§ Provided data
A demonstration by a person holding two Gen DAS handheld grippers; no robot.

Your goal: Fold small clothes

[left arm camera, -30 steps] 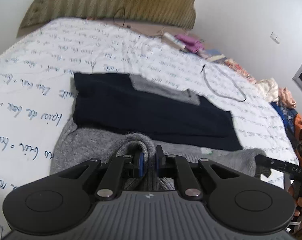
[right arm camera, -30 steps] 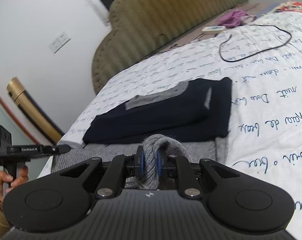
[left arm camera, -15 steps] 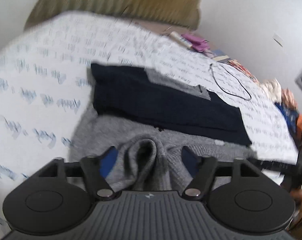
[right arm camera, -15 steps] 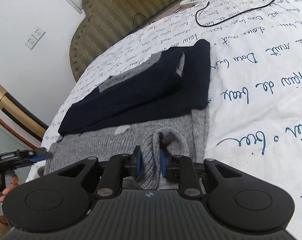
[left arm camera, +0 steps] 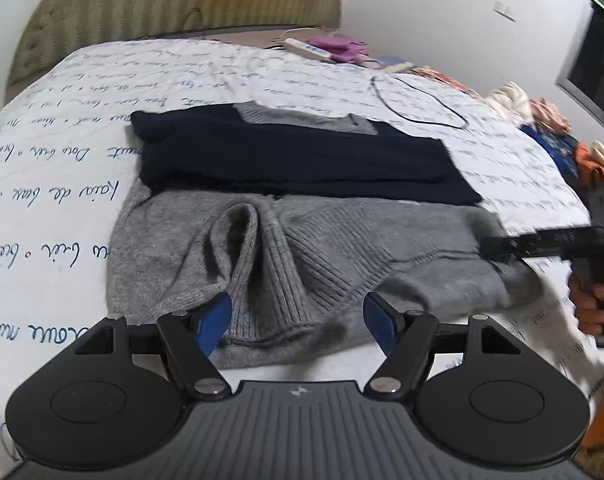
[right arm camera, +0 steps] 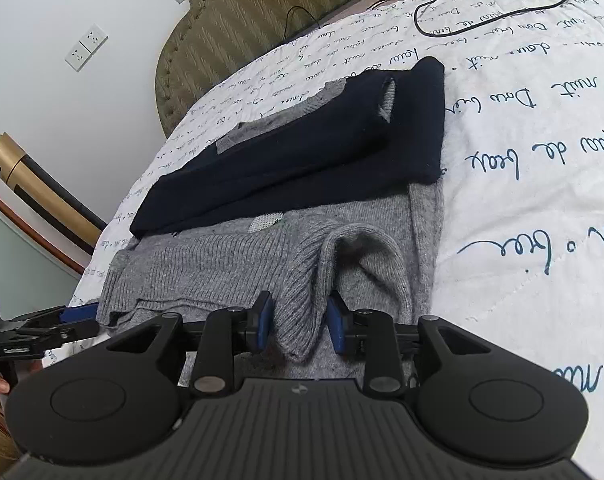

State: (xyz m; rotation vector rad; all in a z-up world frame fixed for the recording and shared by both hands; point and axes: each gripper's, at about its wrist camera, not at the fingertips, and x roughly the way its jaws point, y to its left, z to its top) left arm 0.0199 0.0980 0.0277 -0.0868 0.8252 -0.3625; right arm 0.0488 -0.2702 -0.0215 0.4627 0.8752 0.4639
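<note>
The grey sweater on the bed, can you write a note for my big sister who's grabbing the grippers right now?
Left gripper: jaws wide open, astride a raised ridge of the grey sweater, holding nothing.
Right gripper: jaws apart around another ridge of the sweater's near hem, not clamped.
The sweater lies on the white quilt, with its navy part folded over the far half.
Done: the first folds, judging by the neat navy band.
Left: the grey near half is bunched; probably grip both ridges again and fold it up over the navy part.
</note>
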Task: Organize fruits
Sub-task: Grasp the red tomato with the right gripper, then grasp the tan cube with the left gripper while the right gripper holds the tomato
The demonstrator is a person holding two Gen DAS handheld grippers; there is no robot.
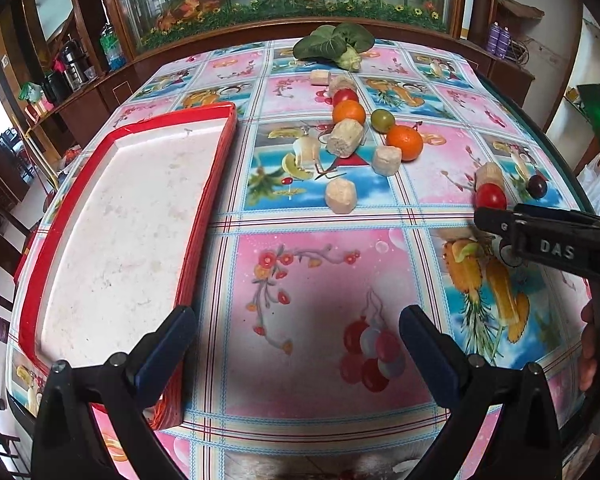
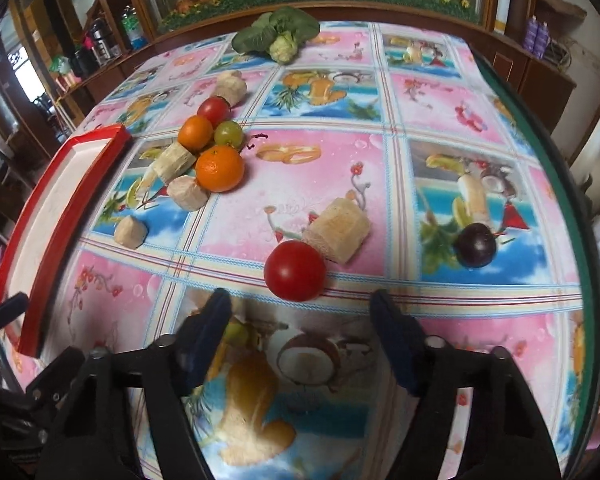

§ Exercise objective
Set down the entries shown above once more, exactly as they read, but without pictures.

§ Task solution
A demonstration by a person holding two Gen DAS handheld grippers; no robot.

Your goal: Fold small clothes

[left arm camera, -30 steps] 
[right arm camera, -30 steps] 
[left arm camera, -15 steps] 
[right arm camera, -15 steps] 
[left arm camera, +0 steps] 
[right arm camera, +0 steps] 

State: (xyz m; rotation vector rad; all in a z-up world frame fixed for the recording and shared by both hands; point and axes: each gripper's, at about its wrist camera, not at the fingertips, and x roughly the way its jaws point, y to its left, z to its top) left arm 0.0199 0.0980 0.0277 -0.0868 0.8252 -0.3625; right arm 0.0488 -0.2702 -0.0215 0.4627 0.8752 0.4639
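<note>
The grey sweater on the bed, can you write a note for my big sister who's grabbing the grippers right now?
Left gripper: jaws wide open, astride a raised ridge of the grey sweater, holding nothing.
Right gripper: jaws apart around another ridge of the sweater's near hem, not clamped.
The sweater lies on the white quilt, with its navy part folded over the far half.
Done: the first folds, judging by the neat navy band.
Left: the grey near half is bunched; probably grip both ridges again and fold it up over the navy part.
</note>
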Task: Organize fruits
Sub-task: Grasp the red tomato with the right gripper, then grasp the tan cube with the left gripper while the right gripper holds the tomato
The demonstrator is a person holding two Gen DAS handheld grippers; there is no robot.

Nothing further is required for this answer.